Parnell ran for re-election as Governor of Alaska in 2014.[2] He easily won the Republican nomination in the primary on August 19, 2014, and faced Bill Walker, Carolyn "Care" Clift (Libertarian) and J.R. Myers (Alaska Constitution Party) in the general election.[18] The general election took place November 4, 2014.


Primary election
Governor of Alaska Republican Primary, 2014
Candidate Vote % Votes
Green check mark transparent.pngSean Parnell Incumbent 75.9% 80,903
Russ Millette 10.6% 11,296
Brad Snowden 9.9% 10,594
Gerald L. "Tap" Heikes 3.6% 3,855
Total Votes 106,648
Election Results via Alaska Division of Elections.

General election
Governor and Lieutenant Governor of Alaska, 2014
Party Candidate Vote % Votes
     Independent Green check mark transparent.pngBill Walker/Byron Mallott 48.1% 134,658
     Republican Sean Parnell/Dan Sullivan Incumbent 45.9% 128,435
     Libertarian Carolyn "Care" Clift/Andrew C. Lee 3.2% 8,985
     Constitution J.R. Myers/Maria Rensel 2.5% 6,987
     Nonpartisan Write-in votes 0.3% 893
Total Votes 279,958
Election Results via Alaska Division of Elections.

Race background

  • May 3, 2013: Incumbent Sean Parnell (R) announces bid for re-election as Alaska Governor
  • October 20, 2013: Alaska Democratic Party's central committee votes unanimously to back Democratic candidate Byron Mallott, the party's earliest ever gubernatorial endorsement vote
  • August 19, 2014: Parnell re-nominated in Republican primary; Mallott wins ADL primary
  • August 19, 2014: Alaska Constitution Party candidate J.R. Myers certified to appear on ballot
  • September 1, 2014: Alaska Democratic Party's central committee votes 89-2 to reject the Mallott-led Democratic gubernatorial ticket; forms "Alaska First Unity Ticket" led by Bill Walker (I), with Mallott as Lt. Gov.
  • September 17, 2014: Alaska Republican Party district chair files lawsuit against state election authorities for allowing ticket merger
  • September 26, 2014: Unity ticket upheld by Alaska Superior Court Judge John Suddock
  • October 21, 2014: Former Republican Gov. Sarah Palin endorses independent unity ticket of Walker and Mallott
  • November 14, 2014: Walker and Mallott are declared the winners of the heavily contested race, 10 days after the general election.

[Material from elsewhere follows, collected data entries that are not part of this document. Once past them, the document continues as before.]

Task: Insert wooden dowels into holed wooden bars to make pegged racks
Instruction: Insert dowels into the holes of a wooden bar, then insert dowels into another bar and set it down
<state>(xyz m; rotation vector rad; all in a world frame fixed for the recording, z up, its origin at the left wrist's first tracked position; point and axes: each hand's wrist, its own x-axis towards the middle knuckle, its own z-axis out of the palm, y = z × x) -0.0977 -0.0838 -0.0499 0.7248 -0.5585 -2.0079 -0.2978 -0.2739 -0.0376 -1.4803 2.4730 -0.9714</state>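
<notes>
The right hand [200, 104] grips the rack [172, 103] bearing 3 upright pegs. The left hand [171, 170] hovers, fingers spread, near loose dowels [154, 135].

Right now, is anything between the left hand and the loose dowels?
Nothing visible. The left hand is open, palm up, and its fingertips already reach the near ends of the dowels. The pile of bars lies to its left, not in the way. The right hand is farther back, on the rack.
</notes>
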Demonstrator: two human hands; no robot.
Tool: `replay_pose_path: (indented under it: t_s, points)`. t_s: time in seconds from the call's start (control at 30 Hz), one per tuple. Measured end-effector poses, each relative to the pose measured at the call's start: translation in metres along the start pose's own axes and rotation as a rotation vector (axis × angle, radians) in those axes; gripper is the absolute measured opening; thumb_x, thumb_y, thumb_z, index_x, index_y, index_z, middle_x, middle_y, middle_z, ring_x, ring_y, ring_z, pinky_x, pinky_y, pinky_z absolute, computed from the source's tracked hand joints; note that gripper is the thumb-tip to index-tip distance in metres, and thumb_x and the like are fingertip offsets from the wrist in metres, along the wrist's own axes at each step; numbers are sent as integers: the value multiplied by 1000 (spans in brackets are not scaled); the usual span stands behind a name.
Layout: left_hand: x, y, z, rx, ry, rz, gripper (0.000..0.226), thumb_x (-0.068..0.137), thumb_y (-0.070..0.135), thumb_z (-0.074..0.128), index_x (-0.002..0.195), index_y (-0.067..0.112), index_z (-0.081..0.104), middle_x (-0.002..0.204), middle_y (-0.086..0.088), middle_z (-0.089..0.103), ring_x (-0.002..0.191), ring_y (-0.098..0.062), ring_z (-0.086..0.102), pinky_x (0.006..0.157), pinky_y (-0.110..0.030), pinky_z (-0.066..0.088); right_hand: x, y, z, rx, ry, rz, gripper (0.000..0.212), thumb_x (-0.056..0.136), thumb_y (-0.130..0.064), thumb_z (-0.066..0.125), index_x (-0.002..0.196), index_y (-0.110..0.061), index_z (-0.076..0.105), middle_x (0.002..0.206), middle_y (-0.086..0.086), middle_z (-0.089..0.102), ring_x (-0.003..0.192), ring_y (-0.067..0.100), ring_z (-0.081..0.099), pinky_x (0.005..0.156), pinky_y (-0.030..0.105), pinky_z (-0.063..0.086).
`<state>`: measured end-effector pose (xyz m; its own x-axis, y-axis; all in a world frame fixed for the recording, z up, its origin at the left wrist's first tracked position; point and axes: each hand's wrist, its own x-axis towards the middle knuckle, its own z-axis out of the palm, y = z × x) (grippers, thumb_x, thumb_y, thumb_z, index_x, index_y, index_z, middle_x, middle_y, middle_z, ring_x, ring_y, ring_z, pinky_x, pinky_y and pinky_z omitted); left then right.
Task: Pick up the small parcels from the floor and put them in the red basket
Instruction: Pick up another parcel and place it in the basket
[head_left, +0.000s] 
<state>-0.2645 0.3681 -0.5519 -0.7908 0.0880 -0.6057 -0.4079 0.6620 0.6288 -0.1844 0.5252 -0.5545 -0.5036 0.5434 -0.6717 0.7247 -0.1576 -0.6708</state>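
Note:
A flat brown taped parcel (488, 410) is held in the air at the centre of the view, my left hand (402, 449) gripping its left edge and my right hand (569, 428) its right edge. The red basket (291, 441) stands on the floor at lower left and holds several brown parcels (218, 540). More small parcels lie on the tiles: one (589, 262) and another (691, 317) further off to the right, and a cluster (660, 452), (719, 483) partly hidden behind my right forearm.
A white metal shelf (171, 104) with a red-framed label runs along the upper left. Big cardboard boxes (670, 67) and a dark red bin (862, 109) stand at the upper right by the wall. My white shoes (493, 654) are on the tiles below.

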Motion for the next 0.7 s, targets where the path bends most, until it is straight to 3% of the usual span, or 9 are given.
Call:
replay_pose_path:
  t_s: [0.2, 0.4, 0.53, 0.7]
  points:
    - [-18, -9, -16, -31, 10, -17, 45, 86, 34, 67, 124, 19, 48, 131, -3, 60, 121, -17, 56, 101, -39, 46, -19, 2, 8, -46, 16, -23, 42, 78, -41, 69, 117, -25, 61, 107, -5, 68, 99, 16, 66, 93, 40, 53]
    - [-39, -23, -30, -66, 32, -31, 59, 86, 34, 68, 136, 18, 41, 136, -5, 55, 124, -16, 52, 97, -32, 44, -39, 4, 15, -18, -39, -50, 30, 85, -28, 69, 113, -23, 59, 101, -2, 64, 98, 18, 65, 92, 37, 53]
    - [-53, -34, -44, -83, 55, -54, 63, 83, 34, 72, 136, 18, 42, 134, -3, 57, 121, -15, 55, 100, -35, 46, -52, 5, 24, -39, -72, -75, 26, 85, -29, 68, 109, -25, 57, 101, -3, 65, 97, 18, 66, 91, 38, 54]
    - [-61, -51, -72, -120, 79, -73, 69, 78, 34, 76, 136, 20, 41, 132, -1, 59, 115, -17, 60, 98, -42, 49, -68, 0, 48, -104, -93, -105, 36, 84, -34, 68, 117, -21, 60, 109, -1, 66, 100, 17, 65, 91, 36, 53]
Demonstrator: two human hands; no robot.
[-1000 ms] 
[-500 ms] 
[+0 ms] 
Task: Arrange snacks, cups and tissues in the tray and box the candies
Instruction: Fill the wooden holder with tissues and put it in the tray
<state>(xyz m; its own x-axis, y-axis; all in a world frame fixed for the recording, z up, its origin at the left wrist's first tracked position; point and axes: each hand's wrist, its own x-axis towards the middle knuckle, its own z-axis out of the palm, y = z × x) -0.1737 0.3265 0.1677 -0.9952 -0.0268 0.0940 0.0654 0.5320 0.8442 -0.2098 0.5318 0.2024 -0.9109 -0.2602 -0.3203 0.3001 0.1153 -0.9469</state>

Republican incumbent Gov. Sean Parnell was first elected in 2010 and sought a second term in 2014. Parnell considered a bid for Congress in the 2014 electoral cycle, but ultimately settled on running for re-election as governor, announcing his decision in May 2013.[19] By the following May, Parnell appeared to be in strong standing for re-election. A Public Policy Poll showed the incumbent leading three potential general election opponents by at least 10 points, while The Cook Political Report released another round of 2014 governors race ratings and labeled the Alaska Governor seat as "Solid Republican" under Parnell.[20] Parnell ultimately lost the November 4 general election to Republican-turned-Independent Bill Walker. The outcome of the close gubernatorial race remained unknown 10 days after the polls closed as additional ballots were counted.[21]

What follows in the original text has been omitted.